Little is known about the pattern of TLR4 sequence diversity in humans and how it might contribute to the susceptibility to infectious disease and sepsis. Studies of sequence variation may identify potential disease susceptibility variants to be tested in full-scale association studies, and they can also elucidate the evolutionary forces that acted on the gene. In particular, different patterns of variation are predicted by the different genetic models for susceptibility to complex traits. For example, one popular hypothesis (common disease-common variant; CD-CV) posits that common diseases with complex genetic and environmental etiology are due to co-inheritance of several variants that exist at high frequencies in the population, each contributing a small phenotypic effect. Alternatively, a much larger number of low-frequency variants may underlie disease susceptibility, as in the “multi-equivalent model” proposed by Wright et al. (1999). These competing models have implications for the efficiency and power of different disease-mapping strategies. Thus, elucidating the mode of evolution of a gene may provide insights into the frequency distribution of variation contributing to disease susceptibility and assist in the optimization of the study design for disease mapping.
Here, we surveyed sequence variation in the entire TLR4 coding region (2.4 kb) of 141 Caucasians, 45 African Americans, 25 Hispanic Americans, 48 individuals from Cameroon, and 89 individuals of an ethnically undefined population. In addition, 1.1 kb of the second intron of TLR4 was sequenced in a subset of the same samples, i.e., 50 Caucasians, and all the African Americans and Cameroonians. Our results show that there is a significant excess of low-frequency amino acid (aa) variants relative to the pattern observed for intronic and synonymous variants and to the expectations of a neutral equilibrium model. These results are consistent with a model of weak purifying selection, in which slightly deleterious variants rise to observable frequencies, but seldom go to fixation.
MATERIALS AND METHODS
DNA samples: The Cameroonian sample comprised 25 Hausa and 23 Beti from Yaounde. The Caucasian, African American, and Hispanic American samples were derived from an anonymized collection of DNA samples obtained from Dr. Ernest Beutler at The Scripps Research Institute, La Jolla, California. The ethnically undefined DNA samples were obtained from unselected ambulatory outpatient clinic patients at the University of Texas Southwestern Medical Center in Dallas, Texas.

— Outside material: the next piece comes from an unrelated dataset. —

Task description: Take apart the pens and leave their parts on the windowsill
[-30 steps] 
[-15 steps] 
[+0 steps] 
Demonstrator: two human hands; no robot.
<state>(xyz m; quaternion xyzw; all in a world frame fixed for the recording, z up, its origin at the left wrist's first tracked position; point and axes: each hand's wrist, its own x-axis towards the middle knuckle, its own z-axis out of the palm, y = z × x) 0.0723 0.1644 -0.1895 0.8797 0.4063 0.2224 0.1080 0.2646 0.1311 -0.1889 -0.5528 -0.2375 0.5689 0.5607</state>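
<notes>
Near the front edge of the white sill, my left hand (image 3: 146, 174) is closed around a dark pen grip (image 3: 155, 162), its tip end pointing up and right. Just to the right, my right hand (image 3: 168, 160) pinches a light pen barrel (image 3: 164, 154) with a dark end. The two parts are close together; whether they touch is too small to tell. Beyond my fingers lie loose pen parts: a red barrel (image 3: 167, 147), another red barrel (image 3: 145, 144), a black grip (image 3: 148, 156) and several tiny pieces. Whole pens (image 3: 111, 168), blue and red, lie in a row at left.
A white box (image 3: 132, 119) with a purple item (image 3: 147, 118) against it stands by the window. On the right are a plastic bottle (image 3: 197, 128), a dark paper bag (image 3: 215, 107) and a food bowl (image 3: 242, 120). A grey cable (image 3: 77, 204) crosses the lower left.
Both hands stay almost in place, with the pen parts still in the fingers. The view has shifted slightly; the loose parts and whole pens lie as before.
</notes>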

PCR and sequencing: The TLR4 gene, located at 9q32-q33, is comprised of three exons and spans ~10 kb. All three exons and a portion of intron 2 contiguous to exon 3 (positions 11075–12238 of accession no. AF177765) of the human TLR4 locus were amplified using the primers shown in Table 1, and the products were either gel purified or separated from residual primers by means of spin dialysis over Sepharose CL4B. Both strands of the products were then directly sequenced using internal primers shown in Table 1. Fourteen reads were generally required to establish contiguous and partially overlapping high-quality sequence coverage on both strands throughout the TLR4 coding region, and four reads were required for similar coverage of the intronic fragment. Dye terminator chemistry was used in these reactions, and sequences were resolved using ABI model 373 and 377 machines. The orthologous TLR4 sequences were determined for a bonobo (Pan paniscus), a gorilla (Gorilla gorilla), an orangutan (Pongo pygmaeus), and a baboon (Papio anubis), which served as outgroups in the analysis.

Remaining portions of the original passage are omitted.